Ein weiteres Beispiel für die Verknüpfung von Daten, Wissen und intelligenter Maschinentechnologie kommt aus dem Bereich Düngetechnik. Hier werden die gesetzlichen Auflagen für die Landwirte durch die neue Düngeverordnung künftig schärfer. Ein neues System macht es möglich, Nährstoffe wie Stickstoff und Phosphat in Teilbereichen des Feldes exakt auszubringen und zu dokumentieren, und zwar unabhängig davon, ob die Nährstoffe in mineralischer oder organischer Form vorliegen.

Ein intelligentes Sensor-Düsen-System soll die Aufwandmengen im Pflanzenschutz reduzieren helfen. Der Hersteller verspricht Einsparungen von 20 bis 80 Prozent. Infrarot-Sensoren können grüne Pflanzen vom Boden unterscheiden, sodass die Pflanze punktgenau behandelt werden kann. Das soll sowohl bei Tag und Nacht und bei Geschwindigkeiten bis 20 km/h funktionieren.

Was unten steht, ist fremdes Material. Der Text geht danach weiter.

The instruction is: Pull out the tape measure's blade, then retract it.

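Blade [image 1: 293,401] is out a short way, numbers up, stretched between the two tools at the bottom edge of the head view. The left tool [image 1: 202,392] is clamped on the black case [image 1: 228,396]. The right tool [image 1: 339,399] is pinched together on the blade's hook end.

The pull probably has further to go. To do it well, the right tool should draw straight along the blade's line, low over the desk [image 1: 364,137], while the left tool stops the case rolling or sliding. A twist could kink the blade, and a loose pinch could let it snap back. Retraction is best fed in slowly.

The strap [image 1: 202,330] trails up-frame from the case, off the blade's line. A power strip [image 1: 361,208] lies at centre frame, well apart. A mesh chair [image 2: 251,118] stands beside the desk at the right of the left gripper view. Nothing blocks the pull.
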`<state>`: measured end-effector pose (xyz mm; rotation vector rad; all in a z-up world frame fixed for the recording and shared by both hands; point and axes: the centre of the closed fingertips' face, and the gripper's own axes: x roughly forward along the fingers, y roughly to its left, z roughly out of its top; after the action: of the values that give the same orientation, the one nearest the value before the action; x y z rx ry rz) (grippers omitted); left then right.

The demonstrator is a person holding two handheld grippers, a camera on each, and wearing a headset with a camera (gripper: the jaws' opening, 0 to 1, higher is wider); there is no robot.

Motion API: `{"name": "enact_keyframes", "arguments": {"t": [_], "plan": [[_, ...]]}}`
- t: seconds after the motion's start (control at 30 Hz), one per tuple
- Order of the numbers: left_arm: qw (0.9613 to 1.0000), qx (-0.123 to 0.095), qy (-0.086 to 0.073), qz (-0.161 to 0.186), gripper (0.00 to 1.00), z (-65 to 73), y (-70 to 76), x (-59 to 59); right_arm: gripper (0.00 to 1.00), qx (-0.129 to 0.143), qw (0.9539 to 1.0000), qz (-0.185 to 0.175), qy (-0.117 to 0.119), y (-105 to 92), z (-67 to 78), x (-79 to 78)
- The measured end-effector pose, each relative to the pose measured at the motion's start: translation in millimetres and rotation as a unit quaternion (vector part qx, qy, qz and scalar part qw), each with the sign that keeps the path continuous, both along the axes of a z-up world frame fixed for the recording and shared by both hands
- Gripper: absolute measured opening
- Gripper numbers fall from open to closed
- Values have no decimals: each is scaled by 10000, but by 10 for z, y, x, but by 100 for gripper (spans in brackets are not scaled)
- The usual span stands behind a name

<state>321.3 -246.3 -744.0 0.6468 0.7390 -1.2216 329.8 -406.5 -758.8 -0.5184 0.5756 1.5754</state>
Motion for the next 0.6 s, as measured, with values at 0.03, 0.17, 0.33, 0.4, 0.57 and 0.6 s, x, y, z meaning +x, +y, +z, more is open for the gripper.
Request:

Die Hersteller von Großmaschinen der Erntetechnik und von Traktoren haben nach den vorangegangenen Jahren des Booms mit einer Nachfrageschwäche zu tun. Mit Blick auf die verschärfte Abgasgesetzgebung haben die Landwirte im vergangenen Jahr Investitionen vorgezogen. Für Aufsehen dürfte in Hannover sorgen, dass erstmals ein Standardtraktor die Marke von 500 PS erreicht. Das war bislang Knicklenkern und Raupenfahrzeugen vorbehalten, die aber auf der Straße schwieriger zu bewegen sind. Der neue 369-kW-Großschlepper von Fendt hat trotz groß dimensionierter Reifen eine straßentaugliche Außenbreite von 2,95 m.